The new bulletin covers topics such as the key questions that a tax office should ask before pursuing foreclosure, which taxpayer obligations should be included in a foreclosure, and what happens if the government is the high bidder at the foreclosure sale. It summarizes lots of practical lessons I’ve learned from property tax office employees and foreclosure across the state over the past 15 years.
While I think that the entire bulletin will be valuable, two pieces of its advice deserve special attention. One focuses on the very beginning of a foreclosure, while the other concerns the end stages of the process. Both emphasize the importance of clear and effective communication between the tax office and the board, the manager, taxpayers, and foreclosure attorneys.
- Does your office have a consistent foreclosure policy in place?
The tax office should work with the manager and board to develop an objective plan for how foreclosure will be employed. How long must taxes be delinquent before foreclosure is initiated? Is there a minimum amount of delinquent taxes that will trigger a foreclosure?
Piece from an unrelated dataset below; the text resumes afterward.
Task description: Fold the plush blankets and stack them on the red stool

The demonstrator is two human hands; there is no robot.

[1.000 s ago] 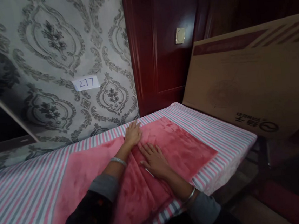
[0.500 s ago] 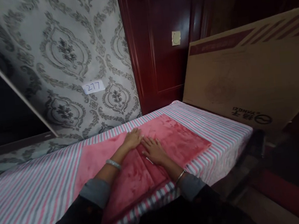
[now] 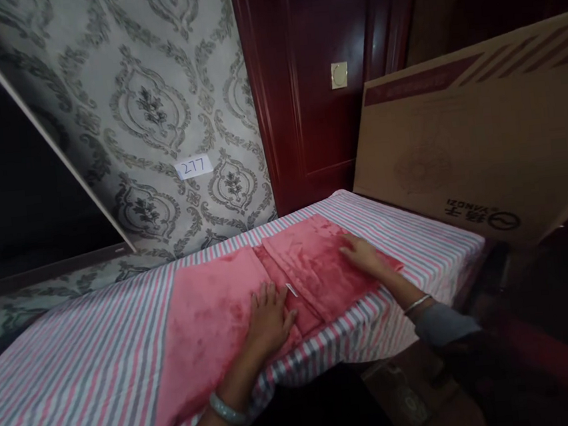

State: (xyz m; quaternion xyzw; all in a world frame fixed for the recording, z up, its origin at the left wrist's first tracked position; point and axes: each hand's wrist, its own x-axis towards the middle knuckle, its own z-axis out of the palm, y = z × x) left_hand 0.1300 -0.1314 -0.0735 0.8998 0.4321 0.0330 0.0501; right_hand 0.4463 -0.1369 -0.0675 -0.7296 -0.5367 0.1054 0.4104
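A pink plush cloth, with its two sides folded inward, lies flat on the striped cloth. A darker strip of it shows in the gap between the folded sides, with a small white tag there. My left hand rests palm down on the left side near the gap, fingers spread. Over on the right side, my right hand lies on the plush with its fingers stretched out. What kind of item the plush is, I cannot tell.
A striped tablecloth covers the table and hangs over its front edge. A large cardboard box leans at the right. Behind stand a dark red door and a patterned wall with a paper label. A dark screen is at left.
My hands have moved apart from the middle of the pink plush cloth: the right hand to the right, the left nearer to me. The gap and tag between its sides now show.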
Will foreclosure be used on occupied residences or only on vacant properties? Will the local government submit initial bids to ensure that if the properties are sold to third-parties then all taxes and costs will be paid, or does the local government not want to risk becoming the high bidder and owner of the properties?
Consistency is key to maximizing the deterrent effect of foreclosure on other taxpayers and minimizing complaints of inequitable tax enforcement.
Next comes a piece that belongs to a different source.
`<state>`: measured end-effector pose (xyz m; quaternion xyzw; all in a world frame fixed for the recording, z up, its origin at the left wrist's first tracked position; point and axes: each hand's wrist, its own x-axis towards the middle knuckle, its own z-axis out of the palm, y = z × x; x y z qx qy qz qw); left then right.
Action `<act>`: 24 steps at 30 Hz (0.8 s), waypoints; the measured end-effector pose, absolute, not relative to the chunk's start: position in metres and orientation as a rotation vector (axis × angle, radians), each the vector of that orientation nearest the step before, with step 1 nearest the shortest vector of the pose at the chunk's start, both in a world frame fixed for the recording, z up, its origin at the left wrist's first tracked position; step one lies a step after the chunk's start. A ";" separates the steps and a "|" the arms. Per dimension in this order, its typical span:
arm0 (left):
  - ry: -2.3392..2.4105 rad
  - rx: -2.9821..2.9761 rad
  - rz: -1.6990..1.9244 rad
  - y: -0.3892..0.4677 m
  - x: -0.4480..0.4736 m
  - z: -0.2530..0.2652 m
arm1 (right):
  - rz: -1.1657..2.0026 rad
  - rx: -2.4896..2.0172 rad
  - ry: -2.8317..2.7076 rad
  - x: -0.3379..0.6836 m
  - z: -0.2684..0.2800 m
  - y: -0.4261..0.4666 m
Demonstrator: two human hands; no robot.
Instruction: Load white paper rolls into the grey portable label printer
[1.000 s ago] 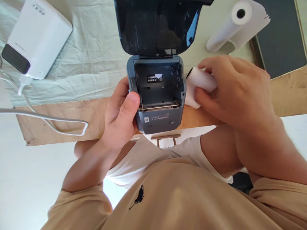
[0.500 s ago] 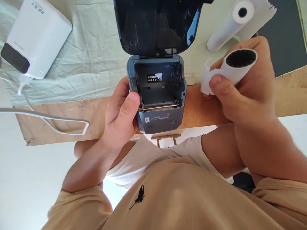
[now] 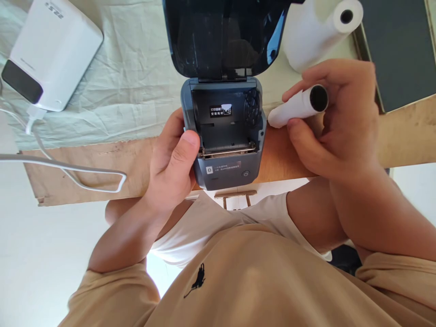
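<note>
My left hand (image 3: 177, 156) grips the left side of a dark grey label printer (image 3: 223, 170), thumb on its edge. The printer's glossy black lid (image 3: 225, 38) stands raised, and its paper bay shows a small printed label and no roll inside. My right hand (image 3: 344, 122) holds a small white paper roll (image 3: 294, 109) between thumb and fingers, just right of the printer. The roll's dark round end points up and right, and its other end lies close to the printer's side without clearly touching.
A larger white paper roll (image 3: 323, 38), partly blurred, lies behind my right hand. Beside it is a dark tray-like panel (image 3: 400, 54). At left sit a white power bank (image 3: 56, 54) and its white cable (image 3: 81, 168). A pale green cloth (image 3: 136, 68) covers the wooden table (image 3: 85, 163).
My right hand has brought the small roll left toward the printer and turned it; its loose paper edge no longer shows. The larger roll's loose sheet has shifted. My left hand stays put.
</note>
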<state>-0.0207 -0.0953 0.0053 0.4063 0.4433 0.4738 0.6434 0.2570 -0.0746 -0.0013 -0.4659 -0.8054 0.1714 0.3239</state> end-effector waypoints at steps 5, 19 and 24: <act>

2. Does the tax office communicate clearly with taxpayers and foreclosure attorneys concerning the right to redeem properties and stop foreclosures?
Any party, whether the owner of the property or a third-party, may “redeem” the property and terminate a foreclosure by paying all taxes, interest, and costs—including attorney fees for a mortgage-style foreclosure—owed on the property. This opportunity ends when the court confirms a mortgage-style foreclosure sale or when the upset bid period ends in an in rem sale.
Regardless of who makes the payment, ownership remains in the name of the party that owned the property at the time the foreclosure was initiated. A third party cannot take ownership of property under foreclosure simply by paying the amount owed on the property.
Tax offices should take care to communicate clearly with taxpayers and their attorneys throughout the foreclosure process. Taxpayers should be given clear guidance about what they need to pay to terminate a foreclosure and how they can do so. Poor communication can lead to litigation, botched foreclosures, and public relations disasters. See this blog post for more about a foreclosure gone (very) bad.
The bottom line: Foreclosure, like many aspects of the Machinery Act, is rarely simple in operation. Read as many resources as you can, talk with your experienced foreclosure colleagues across the state, and do not hesitate to reach out to me when you have questions or wisdom to share.